* Work instructions
Word for word, reproduce each line of the data below, omitting every image.
(Input data Opens)
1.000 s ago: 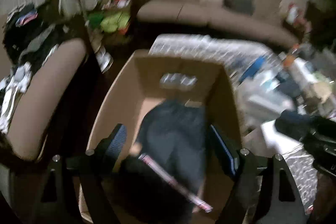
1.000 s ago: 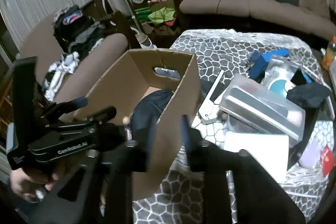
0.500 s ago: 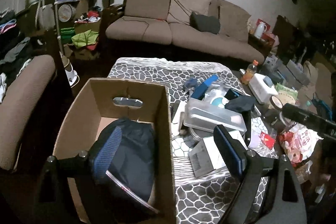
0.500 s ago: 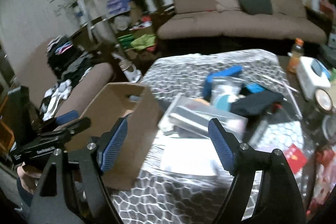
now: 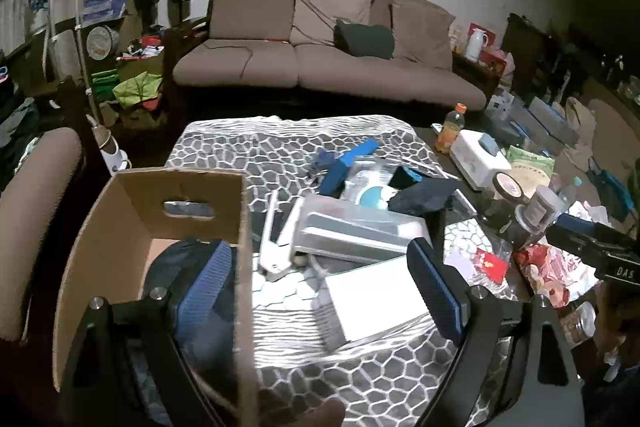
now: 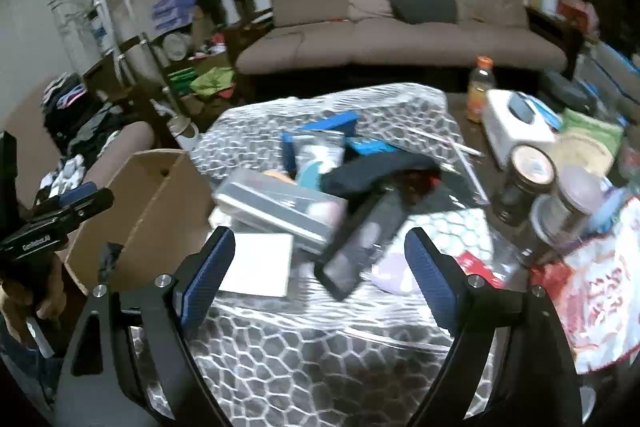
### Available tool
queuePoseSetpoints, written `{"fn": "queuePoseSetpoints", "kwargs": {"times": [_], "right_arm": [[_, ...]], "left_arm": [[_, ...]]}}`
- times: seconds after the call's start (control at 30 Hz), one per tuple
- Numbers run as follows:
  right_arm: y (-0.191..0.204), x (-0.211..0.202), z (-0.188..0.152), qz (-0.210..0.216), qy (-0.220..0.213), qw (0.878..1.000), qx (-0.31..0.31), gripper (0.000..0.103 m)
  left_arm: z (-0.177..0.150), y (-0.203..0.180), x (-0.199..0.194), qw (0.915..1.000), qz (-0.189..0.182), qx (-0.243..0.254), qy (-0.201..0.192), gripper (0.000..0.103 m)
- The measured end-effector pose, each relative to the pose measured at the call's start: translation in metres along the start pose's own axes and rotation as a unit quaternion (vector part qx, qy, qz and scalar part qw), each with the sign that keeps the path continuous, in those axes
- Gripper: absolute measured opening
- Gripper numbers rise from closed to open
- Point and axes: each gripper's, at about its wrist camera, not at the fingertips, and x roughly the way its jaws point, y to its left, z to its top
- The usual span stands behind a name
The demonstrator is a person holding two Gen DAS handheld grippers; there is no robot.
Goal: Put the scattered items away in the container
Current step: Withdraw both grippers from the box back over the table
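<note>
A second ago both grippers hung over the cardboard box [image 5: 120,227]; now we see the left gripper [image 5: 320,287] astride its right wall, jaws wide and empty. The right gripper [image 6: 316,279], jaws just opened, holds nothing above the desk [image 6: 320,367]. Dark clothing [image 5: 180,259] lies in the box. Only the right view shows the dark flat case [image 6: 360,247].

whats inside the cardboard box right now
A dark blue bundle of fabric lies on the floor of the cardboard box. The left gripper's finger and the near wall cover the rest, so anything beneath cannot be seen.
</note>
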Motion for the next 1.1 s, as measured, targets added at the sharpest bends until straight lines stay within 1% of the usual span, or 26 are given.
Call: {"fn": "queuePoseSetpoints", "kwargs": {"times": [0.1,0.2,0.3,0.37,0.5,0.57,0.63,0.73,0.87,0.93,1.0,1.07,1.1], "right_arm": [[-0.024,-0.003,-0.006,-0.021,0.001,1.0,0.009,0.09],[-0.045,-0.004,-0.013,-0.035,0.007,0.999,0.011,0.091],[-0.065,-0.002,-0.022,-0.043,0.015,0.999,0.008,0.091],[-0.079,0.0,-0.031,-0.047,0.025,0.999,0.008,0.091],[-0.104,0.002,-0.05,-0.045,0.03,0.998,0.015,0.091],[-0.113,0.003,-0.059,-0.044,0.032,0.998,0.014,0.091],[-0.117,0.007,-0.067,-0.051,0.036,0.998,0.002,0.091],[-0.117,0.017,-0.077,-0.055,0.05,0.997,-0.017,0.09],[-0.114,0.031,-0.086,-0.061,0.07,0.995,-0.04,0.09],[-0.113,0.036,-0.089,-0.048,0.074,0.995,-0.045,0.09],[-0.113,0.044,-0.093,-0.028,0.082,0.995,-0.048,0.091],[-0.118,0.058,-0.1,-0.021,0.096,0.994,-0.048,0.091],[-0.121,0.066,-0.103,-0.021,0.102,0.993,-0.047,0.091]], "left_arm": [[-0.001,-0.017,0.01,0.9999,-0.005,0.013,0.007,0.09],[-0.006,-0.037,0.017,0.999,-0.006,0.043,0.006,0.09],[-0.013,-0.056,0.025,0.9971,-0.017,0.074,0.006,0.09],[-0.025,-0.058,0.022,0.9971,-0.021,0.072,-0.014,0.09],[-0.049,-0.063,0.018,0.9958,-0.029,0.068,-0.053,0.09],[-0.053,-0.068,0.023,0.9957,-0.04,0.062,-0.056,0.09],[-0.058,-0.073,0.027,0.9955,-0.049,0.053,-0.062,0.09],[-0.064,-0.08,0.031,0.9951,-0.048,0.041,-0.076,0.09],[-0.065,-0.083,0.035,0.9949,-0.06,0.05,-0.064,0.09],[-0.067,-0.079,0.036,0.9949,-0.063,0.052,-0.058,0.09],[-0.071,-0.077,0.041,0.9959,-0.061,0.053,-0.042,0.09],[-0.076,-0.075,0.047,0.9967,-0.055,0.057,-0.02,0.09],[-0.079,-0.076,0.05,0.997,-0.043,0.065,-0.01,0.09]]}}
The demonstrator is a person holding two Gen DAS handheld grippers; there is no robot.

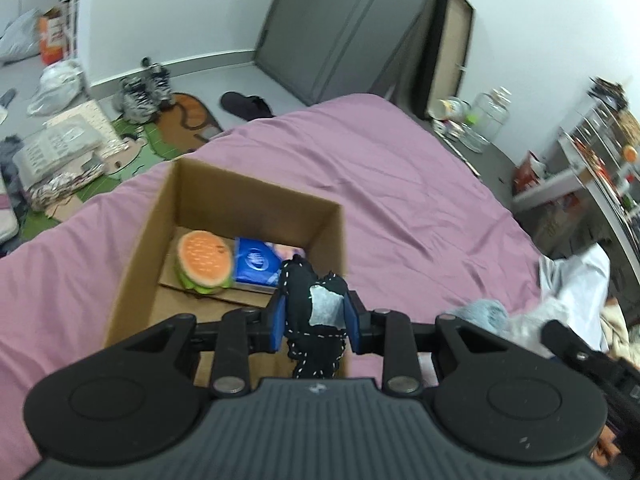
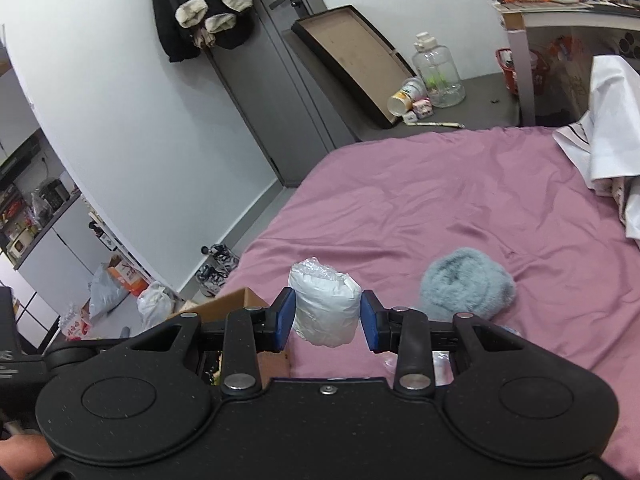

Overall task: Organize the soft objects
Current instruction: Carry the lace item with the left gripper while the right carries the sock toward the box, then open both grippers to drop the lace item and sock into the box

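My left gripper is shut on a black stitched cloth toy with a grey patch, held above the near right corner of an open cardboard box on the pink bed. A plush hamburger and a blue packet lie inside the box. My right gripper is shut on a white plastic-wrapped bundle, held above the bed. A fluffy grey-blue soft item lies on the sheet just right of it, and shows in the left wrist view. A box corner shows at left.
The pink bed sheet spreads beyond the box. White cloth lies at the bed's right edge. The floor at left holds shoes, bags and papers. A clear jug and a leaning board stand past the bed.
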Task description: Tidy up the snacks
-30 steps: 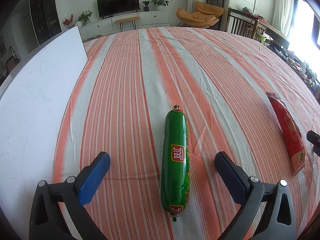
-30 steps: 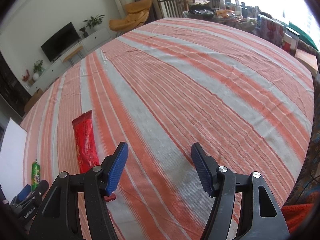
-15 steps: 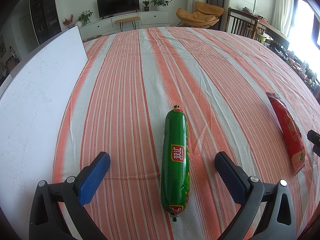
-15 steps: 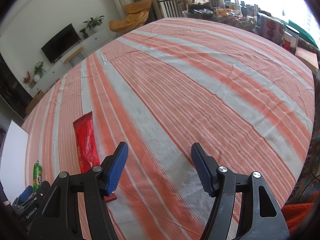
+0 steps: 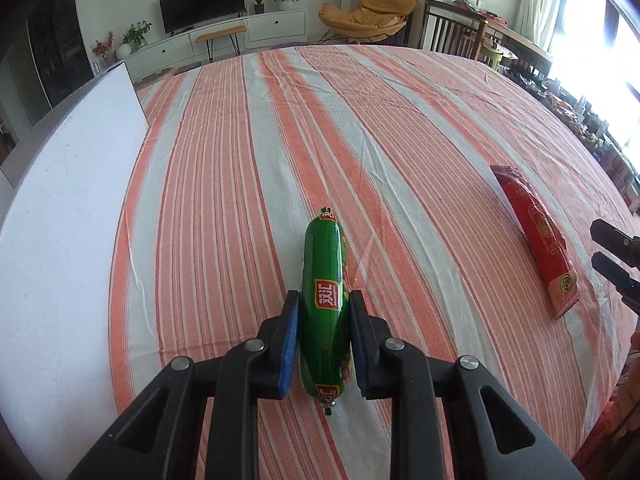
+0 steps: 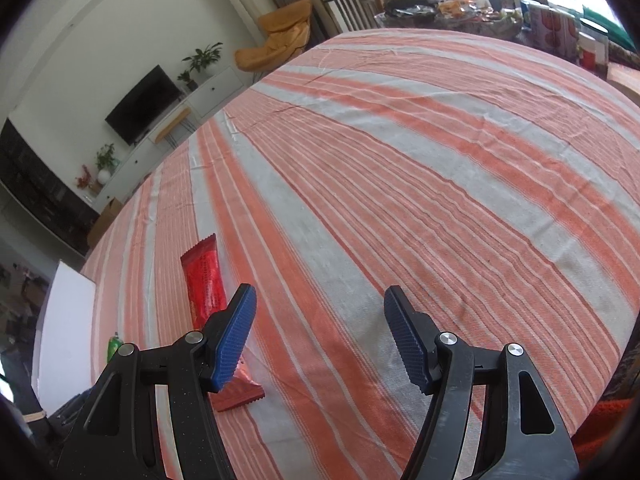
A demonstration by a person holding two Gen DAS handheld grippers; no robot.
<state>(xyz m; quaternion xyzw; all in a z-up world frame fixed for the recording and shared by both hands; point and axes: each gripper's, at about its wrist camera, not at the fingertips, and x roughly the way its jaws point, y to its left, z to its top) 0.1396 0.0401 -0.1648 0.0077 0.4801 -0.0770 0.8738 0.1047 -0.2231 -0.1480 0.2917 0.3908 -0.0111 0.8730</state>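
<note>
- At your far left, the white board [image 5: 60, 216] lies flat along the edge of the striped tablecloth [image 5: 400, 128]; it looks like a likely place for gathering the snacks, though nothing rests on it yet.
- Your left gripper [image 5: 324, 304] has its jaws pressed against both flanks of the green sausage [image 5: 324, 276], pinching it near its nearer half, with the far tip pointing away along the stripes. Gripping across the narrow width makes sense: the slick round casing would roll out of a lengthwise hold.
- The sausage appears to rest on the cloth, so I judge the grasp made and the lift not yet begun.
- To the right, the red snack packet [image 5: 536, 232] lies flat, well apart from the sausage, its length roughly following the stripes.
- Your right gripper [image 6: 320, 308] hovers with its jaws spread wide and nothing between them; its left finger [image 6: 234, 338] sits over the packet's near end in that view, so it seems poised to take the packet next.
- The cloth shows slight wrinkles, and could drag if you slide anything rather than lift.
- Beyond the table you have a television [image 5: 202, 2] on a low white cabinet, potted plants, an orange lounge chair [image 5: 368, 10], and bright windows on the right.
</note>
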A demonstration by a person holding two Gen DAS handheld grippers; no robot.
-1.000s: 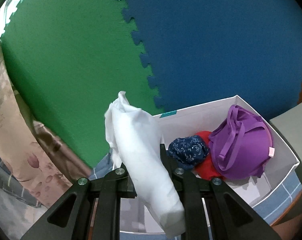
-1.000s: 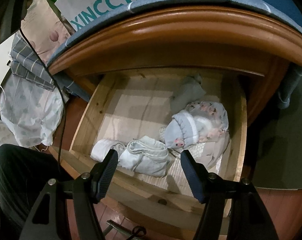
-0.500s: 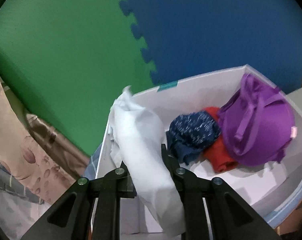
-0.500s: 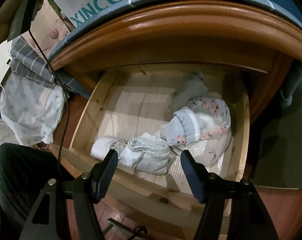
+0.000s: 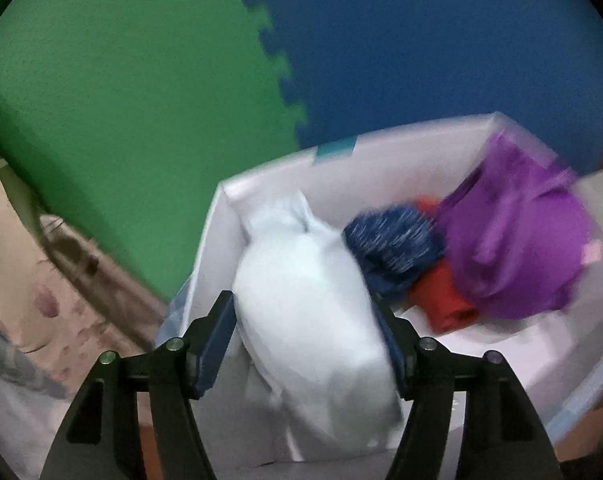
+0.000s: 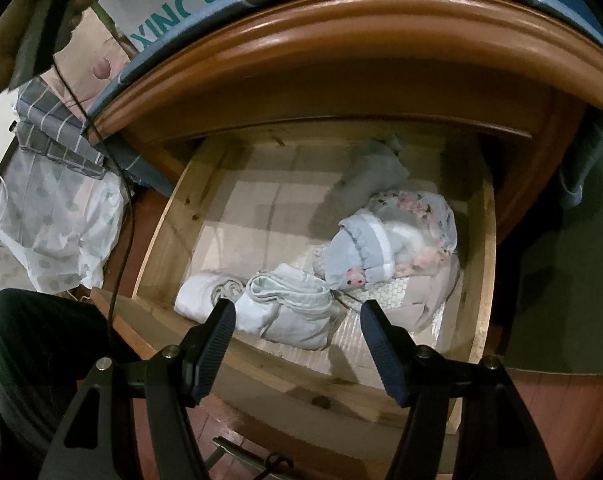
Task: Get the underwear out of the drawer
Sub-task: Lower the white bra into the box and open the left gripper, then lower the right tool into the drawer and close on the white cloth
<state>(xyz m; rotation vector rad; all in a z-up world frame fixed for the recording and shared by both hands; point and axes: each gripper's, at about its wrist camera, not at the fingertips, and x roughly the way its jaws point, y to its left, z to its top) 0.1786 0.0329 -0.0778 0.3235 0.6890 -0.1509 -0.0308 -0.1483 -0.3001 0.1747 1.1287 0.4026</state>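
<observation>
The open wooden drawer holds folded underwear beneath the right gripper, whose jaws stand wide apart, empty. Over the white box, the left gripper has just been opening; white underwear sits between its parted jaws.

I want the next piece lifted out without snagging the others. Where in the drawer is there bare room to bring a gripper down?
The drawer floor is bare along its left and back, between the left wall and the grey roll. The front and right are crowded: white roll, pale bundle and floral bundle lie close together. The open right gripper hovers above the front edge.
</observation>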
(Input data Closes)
* Expected answer
1.000 s ago: 
1.000 s ago: 
0.500 s ago: 
0.500 s ago: 
now: 
now: 
### Available tool
queuePoseSetpoints, written `{"fn": "queuePoseSetpoints", "kwargs": {"times": [_], "right_arm": [[_, ...]], "left_arm": [[_, ...]]}}`
- times: seconds after the call's start (control at 30 Hz), one per tuple
- Numbers run as follows:
  right_arm: y (-0.191..0.204), x (-0.211..0.202), z (-0.188..0.152), qz (-0.210..0.216), qy (-0.220..0.213), qw (0.878..1.000), qx (-0.31..0.31), gripper (0.000..0.103 m)
  left_arm: z (-0.177..0.150), y (-0.203..0.180), x (-0.199..0.194), qw (0.915..1.000), qz (-0.189..0.182), qx (-0.243..0.254), qy (-0.201..0.192), gripper (0.000..0.103 m)
- The measured end-effector pose, each relative to the pose measured at the call's start: translation in metres along the start pose's own axes and rotation as a unit quaternion (vector part qx, qy, qz and scalar part qw), each with the sign that keeps the path continuous, in those axes
- Gripper: absolute measured opening
- Gripper numbers rise from closed to open
- Point and axes: each gripper's, at about its wrist camera, not at the fingertips, and x roughly the way its jaws point, y to its left, z to its top
- The usual span stands behind a name
The demonstrator is a person holding two Gen DAS handheld grippers; there is no robot.
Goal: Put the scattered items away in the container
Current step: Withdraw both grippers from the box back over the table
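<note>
A second ago both grippers hung over the cardboard box [image 5: 120,227]; now we see the left gripper [image 5: 320,287] astride its right wall, jaws wide and empty. The right gripper [image 6: 316,279], jaws just opened, holds nothing above the desk [image 6: 320,367]. Dark clothing [image 5: 180,259] lies in the box. Only the right view shows the dark flat case [image 6: 360,247].

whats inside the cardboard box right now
A dark blue bundle of fabric lies on the floor of the cardboard box. The left gripper's finger and the near wall cover the rest, so anything beneath cannot be seen.
</note>
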Motion for the next 1.1 s, as measured, targets added at the sharpest bends until straight lines stay within 1% of the usual span, or 26 are given.
Call: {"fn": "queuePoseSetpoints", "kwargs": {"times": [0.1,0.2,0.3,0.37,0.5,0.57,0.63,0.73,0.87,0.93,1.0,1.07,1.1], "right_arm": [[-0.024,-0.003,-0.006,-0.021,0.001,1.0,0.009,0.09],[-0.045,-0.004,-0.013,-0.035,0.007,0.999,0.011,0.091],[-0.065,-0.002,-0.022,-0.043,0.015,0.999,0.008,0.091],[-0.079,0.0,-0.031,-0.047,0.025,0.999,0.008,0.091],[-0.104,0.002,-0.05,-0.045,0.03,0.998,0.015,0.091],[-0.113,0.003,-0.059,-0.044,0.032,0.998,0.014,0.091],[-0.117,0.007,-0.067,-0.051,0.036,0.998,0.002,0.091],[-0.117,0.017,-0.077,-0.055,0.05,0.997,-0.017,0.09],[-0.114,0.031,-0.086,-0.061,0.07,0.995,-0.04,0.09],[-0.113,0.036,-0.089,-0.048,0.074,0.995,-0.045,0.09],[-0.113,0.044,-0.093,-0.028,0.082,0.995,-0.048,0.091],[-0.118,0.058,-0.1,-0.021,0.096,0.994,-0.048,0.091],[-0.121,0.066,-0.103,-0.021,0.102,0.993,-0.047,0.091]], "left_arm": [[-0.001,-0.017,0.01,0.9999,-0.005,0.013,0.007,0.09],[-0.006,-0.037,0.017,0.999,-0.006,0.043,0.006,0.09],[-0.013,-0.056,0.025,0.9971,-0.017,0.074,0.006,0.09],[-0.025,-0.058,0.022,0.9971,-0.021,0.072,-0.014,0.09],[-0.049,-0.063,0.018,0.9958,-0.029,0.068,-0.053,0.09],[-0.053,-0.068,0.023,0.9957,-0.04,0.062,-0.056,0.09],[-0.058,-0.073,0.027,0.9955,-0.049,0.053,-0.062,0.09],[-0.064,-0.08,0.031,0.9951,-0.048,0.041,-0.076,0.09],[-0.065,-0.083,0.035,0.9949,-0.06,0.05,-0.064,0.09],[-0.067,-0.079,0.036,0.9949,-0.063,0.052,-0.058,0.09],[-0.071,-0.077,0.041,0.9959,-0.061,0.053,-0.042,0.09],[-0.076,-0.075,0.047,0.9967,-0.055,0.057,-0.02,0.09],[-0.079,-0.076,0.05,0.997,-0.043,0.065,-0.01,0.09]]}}
The demonstrator is a person holding two Gen DAS handheld grippers; there is no robot.


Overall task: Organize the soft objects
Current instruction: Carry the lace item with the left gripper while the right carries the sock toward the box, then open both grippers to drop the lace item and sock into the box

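My left gripper is shut on a black stitched cloth toy with a grey patch, held above the near right corner of an open cardboard box on the pink bed. A plush hamburger and a blue packet lie inside the box. My right gripper is shut on a white plastic-wrapped bundle, held above the bed. A fluffy grey-blue soft item lies on the sheet just right of it, and shows in the left wrist view. A box corner shows at left.
The pink bed sheet spreads beyond the box. White cloth lies at the bed's right edge. The floor at left holds shoes, bags and papers. A clear jug and a leaning board stand past the bed.
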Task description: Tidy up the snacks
-30 steps: 
-30 steps: 
-15 steps: 
-15 steps: 
+0 steps: 
+0 steps: 
A demonstration by a person holding two Gen DAS handheld grippers; no robot.
<state>(xyz m; quaternion xyzw; all in a z-up world frame fixed for the recording and shared by both hands; point and axes: each gripper's, at about its wrist camera, not at the fingertips, and x roughly the way its jaws point, y to its left, z to its top) 0.1396 0.0401 -0.1648 0.0077 0.4801 -0.0770 0.8738 0.1047 -0.2231 -0.1480 0.2917 0.3908 -0.0111 0.8730</state>
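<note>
- At your far left, the white board [image 5: 60, 216] lies flat along the edge of the striped tablecloth [image 5: 400, 128]; it looks like a likely place for gathering the snacks, though nothing rests on it yet.
- Your left gripper [image 5: 324, 304] has its jaws pressed against both flanks of the green sausage [image 5: 324, 276], pinching it near its nearer half, with the far tip pointing away along the stripes. Gripping across the narrow width makes sense: the slick round casing would roll out of a lengthwise hold.
- The sausage appears to rest on the cloth, so I judge the grasp made and the lift not yet begun.
- To the right, the red snack packet [image 5: 536, 232] lies flat, well apart from the sausage, its length roughly following the stripes.
- Your right gripper [image 6: 320, 308] hovers with its jaws spread wide and nothing between them; its left finger [image 6: 234, 338] sits over the packet's near end in that view, so it seems poised to take the packet next.
- The cloth shows slight wrinkles, and could drag if you slide anything rather than lift.
- Beyond the table you have a television [image 5: 202, 2] on a low white cabinet, potted plants, an orange lounge chair [image 5: 368, 10], and bright windows on the right.
</note>
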A demonstration by a person holding two Gen DAS handheld grippers; no robot.
-1.000s: 
-1.000s: 
-0.500s: 
-0.500s: 
+0.000s: 
+0.000s: 
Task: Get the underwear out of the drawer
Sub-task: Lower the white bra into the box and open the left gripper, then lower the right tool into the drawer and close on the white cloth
<state>(xyz m; rotation vector rad; all in a z-up world frame fixed for the recording and shared by both hands; point and axes: each gripper's, at about its wrist camera, not at the fingertips, and x roughly the way its jaws point, y to its left, z to its top) 0.1786 0.0329 -0.0778 0.3235 0.6890 -0.1509 -0.0308 -0.1483 -0.3001 0.1747 1.1287 0.4026</state>
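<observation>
The open wooden drawer holds folded underwear beneath the right gripper, whose jaws stand wide apart, empty. Over the white box, the left gripper has just been opening; white underwear sits between its parted jaws.

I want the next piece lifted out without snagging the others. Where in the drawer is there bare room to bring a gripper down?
The drawer floor is bare along its left and back, between the left wall and the grey roll. The front and right are crowded: white roll, pale bundle and floral bundle lie close together. The open right gripper hovers above the front edge.
</observation>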

The exercise is done, with nothing left to add.